This is a suit to contest the alleged last will and testament of Barsha Langston, deceased. At the close of all the evidence the trial court directed the jury to return a verdict upholding the will. From the judgment entered the contestants appealed.
The contestants are legal heirs of the testatrix. The defendants, respondents here, are: Louise W. Langston, the principal beneficiary under the will, who was the wife of S. Wayne Langston, deceased, an only child of testatrix; the St. Louis Union Trust Company, a corporation, executor under the alleged will; various beneficiaries named in the will, and also a number of persons named in the will as trustees. It was charged in plaintiffs' petition that the alleged will was the result of undue influence and fraud; that Earl V. Holt, now deceased, and the defendants, Louise W. Langston and the St.
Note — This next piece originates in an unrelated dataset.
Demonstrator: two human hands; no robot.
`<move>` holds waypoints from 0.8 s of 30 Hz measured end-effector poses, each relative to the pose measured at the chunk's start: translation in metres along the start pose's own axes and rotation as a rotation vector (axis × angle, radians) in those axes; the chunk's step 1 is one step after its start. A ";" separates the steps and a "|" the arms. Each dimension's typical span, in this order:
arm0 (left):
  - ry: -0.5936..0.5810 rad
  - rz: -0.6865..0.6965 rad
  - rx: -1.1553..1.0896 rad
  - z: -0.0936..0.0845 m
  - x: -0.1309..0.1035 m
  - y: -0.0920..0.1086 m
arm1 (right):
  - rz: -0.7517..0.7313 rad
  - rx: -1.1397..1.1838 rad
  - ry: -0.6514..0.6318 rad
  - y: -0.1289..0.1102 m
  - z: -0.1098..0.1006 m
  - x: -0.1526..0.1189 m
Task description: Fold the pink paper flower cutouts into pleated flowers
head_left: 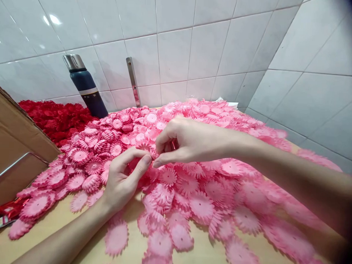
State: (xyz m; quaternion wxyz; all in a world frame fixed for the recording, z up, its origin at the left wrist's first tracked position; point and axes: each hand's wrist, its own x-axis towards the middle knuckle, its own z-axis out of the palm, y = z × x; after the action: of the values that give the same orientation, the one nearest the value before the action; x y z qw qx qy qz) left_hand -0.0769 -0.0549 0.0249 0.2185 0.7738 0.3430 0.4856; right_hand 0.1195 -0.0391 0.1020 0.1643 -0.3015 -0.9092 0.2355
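The left hand [124, 180] and right hand [190, 142] nearly met in closed pinches over scalloped pink discs [201, 205] heaped on the worktop [208, 252], contents indistinct; fine fingertip work seemed in hand, calling next for steady control.

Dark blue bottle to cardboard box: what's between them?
A heap of red, frilly-edged pieces lies between the dark blue bottle and the cardboard box, as the head view shows.
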 end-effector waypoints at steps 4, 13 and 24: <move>-0.021 0.038 0.018 0.000 0.000 0.000 | -0.046 -0.023 0.001 -0.003 0.002 0.000; 0.038 0.009 0.048 0.003 -0.003 0.001 | 0.010 0.058 0.010 0.000 -0.004 0.000; 0.060 -0.024 0.021 0.003 -0.002 0.000 | 0.024 0.152 0.062 -0.001 -0.002 0.003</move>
State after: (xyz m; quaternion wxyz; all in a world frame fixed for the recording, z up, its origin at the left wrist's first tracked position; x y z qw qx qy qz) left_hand -0.0750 -0.0565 0.0225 0.2058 0.7569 0.3635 0.5026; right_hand 0.1181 -0.0372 0.1046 0.2118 -0.3063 -0.8794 0.2966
Louis Union Trust Company, were, at the time and prior to the execution of the alleged will, the confidential business advisors of Barsha Langston and were in full control and management of her property; that each stood in a fiduciary relationship to her; that the said Louise W. Langston, aided and abetted by Holt and the Trust Company, with intent to enrich themselves, induced the testatrix to permit them to draft a will for her. In the will Holt and the Trust Company were named as executors to act without bond. In the event of Holt's death Louise W. Langston was to act as co-executor without bond. The record disclosed that a trust agreement, designated as a living trust, was executed November 30, 1935, the same day the alleged will was signed. In this trust agreement the St. Louis Union Trust Company and Louise Langston were named as trustees. Testatrix died on April 8, 1938. The trustees took charge of the property soon after November 30, 1935, and at the time of the trial there was in excess of $95,000 in the hands of the trustees.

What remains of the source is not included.